Convicted and beaten up
Good name of the leader is a major factor in the success of a business. Weber Shandwick, world’s leading communication company, has determined that two-thirds of a company’s market value comes down to the reputation of its leadership, while good reputation of the leader contributes as much as one half to good reputation of the company. Karosas’ name has continually been associated with scandals of greater or lesser extent.
Last spring, Karosas angered his neighbours by building a swimming pool – without necessary permits – on top of an apartment building in Žirgo Street in Vilnius. To silence his neighbours’ complaints, the businessman offered to build them a luxurious glasshouse on the same roof. Complaints, however, did not stop.
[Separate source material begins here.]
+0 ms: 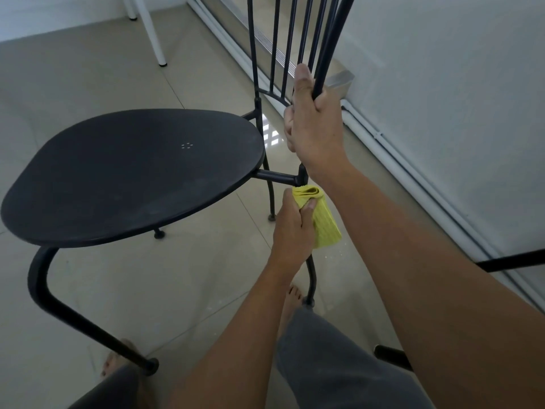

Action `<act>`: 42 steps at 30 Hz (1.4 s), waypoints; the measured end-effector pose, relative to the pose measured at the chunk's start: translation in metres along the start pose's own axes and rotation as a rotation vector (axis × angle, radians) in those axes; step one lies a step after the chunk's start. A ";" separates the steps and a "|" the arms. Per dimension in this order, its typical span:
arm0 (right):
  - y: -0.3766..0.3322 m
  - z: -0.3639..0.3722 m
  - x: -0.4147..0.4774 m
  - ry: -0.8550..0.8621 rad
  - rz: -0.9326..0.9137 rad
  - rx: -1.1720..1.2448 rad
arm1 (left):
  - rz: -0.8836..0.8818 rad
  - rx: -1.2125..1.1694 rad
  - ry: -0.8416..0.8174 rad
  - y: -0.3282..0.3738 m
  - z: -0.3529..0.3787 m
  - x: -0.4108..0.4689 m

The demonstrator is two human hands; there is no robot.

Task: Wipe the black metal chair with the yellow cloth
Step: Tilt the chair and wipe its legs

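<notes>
Left hand (pixel 290 224) curled tight round folded yellow cloth (pixel 324 228), cloth wrapped against rear leg of black metal chair (pixel 132 175), just below seat bracket. Right hand (pixel 315 122) gripping outer backrest upright above seat level, thumb lying up along rod. Chair standing on pale tiled floor (pixel 88 84), near white wall (pixel 457 84). White table leg (pixel 153 33) behind seat, well apart.

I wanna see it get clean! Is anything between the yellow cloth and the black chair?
Nothing visible is. The left hand holds the yellow cloth right against a back leg of the black chair, just under the seat. The right hand grips a backrest bar higher up, out of the way.
</notes>
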State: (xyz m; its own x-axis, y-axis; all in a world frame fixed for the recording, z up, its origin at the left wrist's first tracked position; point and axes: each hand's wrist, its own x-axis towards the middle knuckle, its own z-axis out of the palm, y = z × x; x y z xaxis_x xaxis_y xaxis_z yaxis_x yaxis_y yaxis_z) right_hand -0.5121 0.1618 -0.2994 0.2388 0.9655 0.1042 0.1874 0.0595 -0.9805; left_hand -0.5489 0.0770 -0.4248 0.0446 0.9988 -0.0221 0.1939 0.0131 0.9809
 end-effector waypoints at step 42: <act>0.004 0.008 0.017 0.029 -0.004 -0.046 | -0.437 0.098 -0.150 -0.099 0.056 -0.059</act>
State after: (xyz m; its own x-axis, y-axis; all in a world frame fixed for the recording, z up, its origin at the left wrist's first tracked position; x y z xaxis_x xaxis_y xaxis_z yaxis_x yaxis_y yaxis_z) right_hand -0.5146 0.1801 -0.3028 0.2656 0.9573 0.1140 0.2320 0.0513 -0.9714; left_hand -0.5162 0.0140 -0.5313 0.0783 0.8826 -0.4635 0.3174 0.4186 0.8509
In spring last year, Karosas drove through a crossing ignoring the red traffic light. When the police stopped him, he refused to get tested for alcohol.
His driver’s licence was suspended for two and a half years, in addition to a 2,500-litas fine. Karosas argued against the decision, claiming it was a friend of his who was behind the steering wheel. However, as the said friend failed to appear in all hearings, Karosas’ appeal was rejected.
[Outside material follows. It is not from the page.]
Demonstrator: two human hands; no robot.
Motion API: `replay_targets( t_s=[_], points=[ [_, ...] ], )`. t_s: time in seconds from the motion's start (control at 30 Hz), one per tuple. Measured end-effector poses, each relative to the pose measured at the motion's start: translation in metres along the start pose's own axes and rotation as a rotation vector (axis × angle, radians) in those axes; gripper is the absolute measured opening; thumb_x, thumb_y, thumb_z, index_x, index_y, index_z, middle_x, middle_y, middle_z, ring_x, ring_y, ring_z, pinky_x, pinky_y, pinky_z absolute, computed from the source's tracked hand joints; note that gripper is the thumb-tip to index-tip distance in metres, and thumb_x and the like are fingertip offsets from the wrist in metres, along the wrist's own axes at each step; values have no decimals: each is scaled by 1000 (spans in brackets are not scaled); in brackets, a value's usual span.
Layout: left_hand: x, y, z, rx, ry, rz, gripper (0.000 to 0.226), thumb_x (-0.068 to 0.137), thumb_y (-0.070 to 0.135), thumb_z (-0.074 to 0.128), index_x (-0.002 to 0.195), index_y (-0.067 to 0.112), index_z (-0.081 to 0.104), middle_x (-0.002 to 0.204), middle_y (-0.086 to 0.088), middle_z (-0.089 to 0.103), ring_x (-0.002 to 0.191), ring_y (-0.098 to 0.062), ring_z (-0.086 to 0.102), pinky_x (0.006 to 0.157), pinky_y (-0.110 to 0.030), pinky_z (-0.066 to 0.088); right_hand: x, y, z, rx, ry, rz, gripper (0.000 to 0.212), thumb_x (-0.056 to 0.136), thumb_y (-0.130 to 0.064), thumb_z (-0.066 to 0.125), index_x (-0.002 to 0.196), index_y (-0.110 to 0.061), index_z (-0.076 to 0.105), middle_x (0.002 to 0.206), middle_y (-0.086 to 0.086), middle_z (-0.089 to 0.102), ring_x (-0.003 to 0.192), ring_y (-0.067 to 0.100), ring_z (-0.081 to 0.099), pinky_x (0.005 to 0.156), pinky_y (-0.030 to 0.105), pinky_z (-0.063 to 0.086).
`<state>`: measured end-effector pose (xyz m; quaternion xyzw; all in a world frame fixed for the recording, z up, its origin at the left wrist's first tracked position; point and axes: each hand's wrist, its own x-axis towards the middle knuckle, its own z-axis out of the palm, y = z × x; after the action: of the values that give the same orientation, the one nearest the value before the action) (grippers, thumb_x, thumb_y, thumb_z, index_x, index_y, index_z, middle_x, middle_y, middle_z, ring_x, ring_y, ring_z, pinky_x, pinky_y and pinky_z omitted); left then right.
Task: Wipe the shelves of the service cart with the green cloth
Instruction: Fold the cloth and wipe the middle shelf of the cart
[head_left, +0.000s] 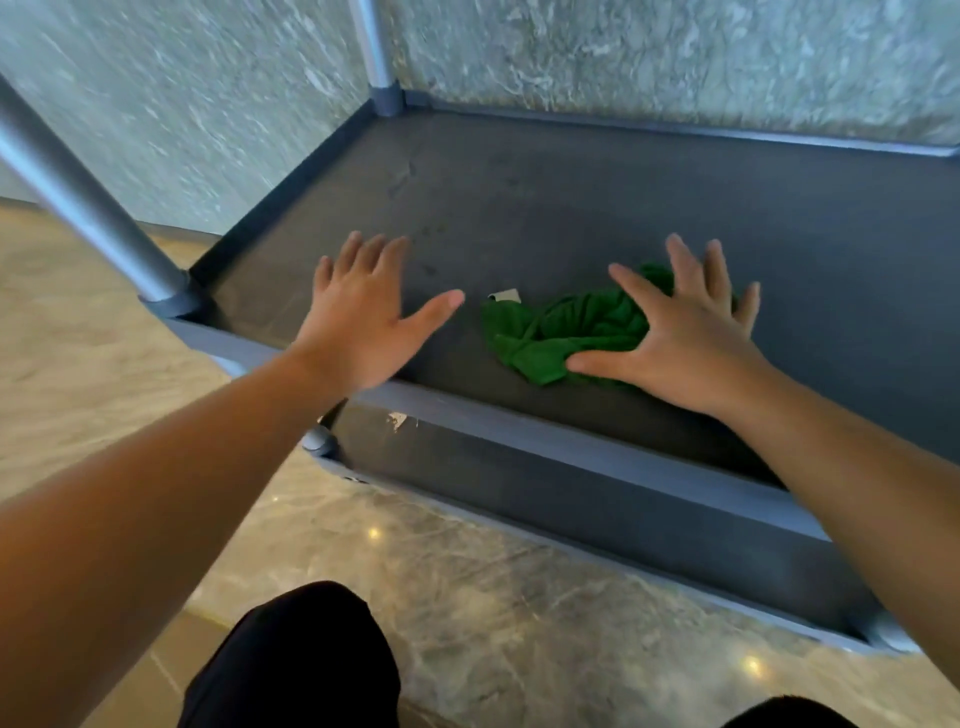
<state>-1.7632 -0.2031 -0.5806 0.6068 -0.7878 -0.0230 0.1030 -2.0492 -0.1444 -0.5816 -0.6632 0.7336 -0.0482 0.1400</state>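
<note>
A: Where was the green cloth (566, 327)?

B: Bunched on the cart's shelf (623, 197), near the front rim, roughly 6 o'clock on the deck. The right hand (685, 343) lay flat over its 3 o'clock half. No closed grip: fingers spread and straight, pressing down, thumb along the cloth's near edge.

A: Other hand?

B: The left hand (363, 322) was at 9 o'clock of the cloth, apart from it, fingers straight, holding nothing. Couldn't tell whether the palm touched the deck.

A: Progress?

B: My read: mid-wipe on this shelf. Faint smudges showed toward 11 o'clock, near the far-left post (382, 57), so that area looked unwiped. The lower shelf (571, 499) sat underneath with no cloth on it. Can't say from this view whether it was done. I'd count it as pending.

A: Any labels?

B: A small white tag (505, 296) at the cloth's 11 o'clock corner, with no legible print. A torn white sticker scrap (397, 420) below the front rim, unreadable. No brand visible on the cart.

A: Surroundings?

B: Marble-look floor (467, 597) below, and a dark-clad knee (301, 654) at the frame's 6 o'clock.
</note>
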Motion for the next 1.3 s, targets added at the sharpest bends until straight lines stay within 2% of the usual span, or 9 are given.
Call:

One night in June 2006, the businessman was seriously beaten outside his own restaurant in Palanga, Šachmatinė. Karosas was taken to an intensive care unit in Klaipėda.
Women in his life
Another area that put Karosas on headlines are his relationships with women. The businessman has been married and brought up two kids. Afterwards, he had a 9-year relationship with a known marketing specialist and former TV host, Jūratė Bitinaitė. In summer 2009, during her 30th birthday celebration in New York, Karosas proposed. However, their relationship was over as soon as spring 2010.
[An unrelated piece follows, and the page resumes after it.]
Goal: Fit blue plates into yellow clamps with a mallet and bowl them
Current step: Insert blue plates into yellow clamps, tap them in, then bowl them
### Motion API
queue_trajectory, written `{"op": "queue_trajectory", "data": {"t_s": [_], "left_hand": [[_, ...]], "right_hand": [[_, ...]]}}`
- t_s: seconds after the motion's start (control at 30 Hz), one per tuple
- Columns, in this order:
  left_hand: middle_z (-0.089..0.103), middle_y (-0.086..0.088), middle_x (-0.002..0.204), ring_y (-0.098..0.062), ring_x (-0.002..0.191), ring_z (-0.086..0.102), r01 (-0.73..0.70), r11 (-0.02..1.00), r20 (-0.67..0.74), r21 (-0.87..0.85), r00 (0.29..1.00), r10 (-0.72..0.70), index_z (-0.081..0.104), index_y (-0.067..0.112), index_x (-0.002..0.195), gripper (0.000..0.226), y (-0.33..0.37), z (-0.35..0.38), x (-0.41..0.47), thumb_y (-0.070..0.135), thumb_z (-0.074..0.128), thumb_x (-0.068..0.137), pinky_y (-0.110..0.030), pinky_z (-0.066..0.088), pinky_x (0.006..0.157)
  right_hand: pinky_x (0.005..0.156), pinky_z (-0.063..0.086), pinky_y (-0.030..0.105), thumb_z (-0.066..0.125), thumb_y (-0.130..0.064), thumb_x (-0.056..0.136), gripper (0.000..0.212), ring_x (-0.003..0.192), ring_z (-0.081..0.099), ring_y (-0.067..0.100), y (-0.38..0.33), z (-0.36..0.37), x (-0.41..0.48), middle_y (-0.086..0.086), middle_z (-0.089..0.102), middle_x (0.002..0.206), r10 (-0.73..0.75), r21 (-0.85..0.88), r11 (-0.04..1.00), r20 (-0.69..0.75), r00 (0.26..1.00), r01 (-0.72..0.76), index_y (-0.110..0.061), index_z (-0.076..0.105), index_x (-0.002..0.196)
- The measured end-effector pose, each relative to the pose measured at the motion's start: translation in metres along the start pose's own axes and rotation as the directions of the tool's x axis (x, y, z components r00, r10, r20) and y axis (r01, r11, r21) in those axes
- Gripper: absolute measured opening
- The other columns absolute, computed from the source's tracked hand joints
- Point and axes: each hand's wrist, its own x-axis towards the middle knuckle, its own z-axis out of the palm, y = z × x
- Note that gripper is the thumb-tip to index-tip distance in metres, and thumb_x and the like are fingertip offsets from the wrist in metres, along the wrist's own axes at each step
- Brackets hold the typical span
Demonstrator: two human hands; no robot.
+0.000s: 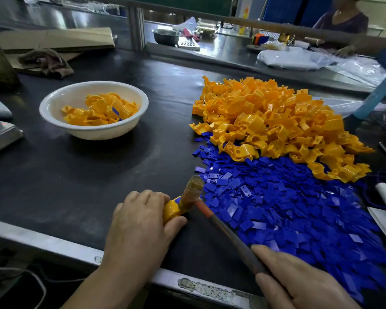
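My left hand (pixel 138 221) pins a yellow clamp (pixel 171 209) to the black mat near the front edge, a blue plate showing at its top. My right hand (pixel 299 284) grips the handle of a mallet (pixel 223 230), and its amber head (pixel 191 192) rests on that clamp. A big heap of yellow clamps (pixel 276 121) lies at the right, with a wide spread of blue plates (pixel 288 208) in front of it. The white bowl (pixel 54 112) at the left holds several fitted clamps.
A metal rim (pixel 54 244) runs along the table's front edge. Cardboard and a brown rag (pixel 45 61) lie at the back left, a metal block (pixel 0 134) at the far left. Another person sits beyond the rail (pixel 299 27) at the back right, near plastic bags.
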Motion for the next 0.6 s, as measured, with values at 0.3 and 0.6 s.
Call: {"op": "queue_trajectory", "data": {"t_s": [0.3,0.6], "left_hand": [[0.063,0.009,0.085,-0.021,0.085,0.056,-0.011,0.999,-0.008,0.03,1.0,0.011,0.065,0.026,0.092,0.039,-0.001,0.002,0.0,0.057,0.071,0.069,-0.039,0.047,0.072],[0.063,0.009,0.085,-0.021,0.085,0.057,-0.017,0.999,-0.024,0.032,1.0,0.017,0.066,0.027,0.093,0.038,0.0,0.003,-0.001,0.056,0.073,0.068,-0.039,0.048,0.072]], "right_hand": [[0.053,0.045,0.004,0.085,-0.039,0.06,0.054,0.065,0.061,-0.01,-0.012,0.01,0.014,-0.018,0.068,0.082,-0.077,-0.107,0.992,-0.071,0.994,0.07,-0.036,0.066,0.11],[0.076,0.028,-0.01,0.07,-0.029,0.065,0.038,0.091,0.052,-0.012,0.018,0.011,0.002,-0.018,0.067,0.083,-0.02,0.018,0.999,-0.309,0.951,0.027,-0.027,0.072,0.103]]}}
After Bitinaitė, Karosas got involved with Indrė Kuklytė, a woman 20 years his junior and current fiancée. In May this year, the coupled lost their 3-week-old soon. The infant was diagnosed with a heart disease. Karosas said it was one of the toughest moments in his life.
Suspended his role
On 8 August, following arrest over bribery charges, Karosas announced he was suspending his role in all the companies where he worked or was a board member, including Čili Holdings
“Any claims or interpretations suggesting that I was acting in the above-mentioned events in the capacity of Čili Holdings president are false and do not correspond to reality,” Karosas claimed in a press release. “As citizen and taxpayer, I have a right to know whether it was all a misunderstanding or a conscious and pre-planned provocation. I want to assure that we will put all effort into discovering the truth as soon as possible.”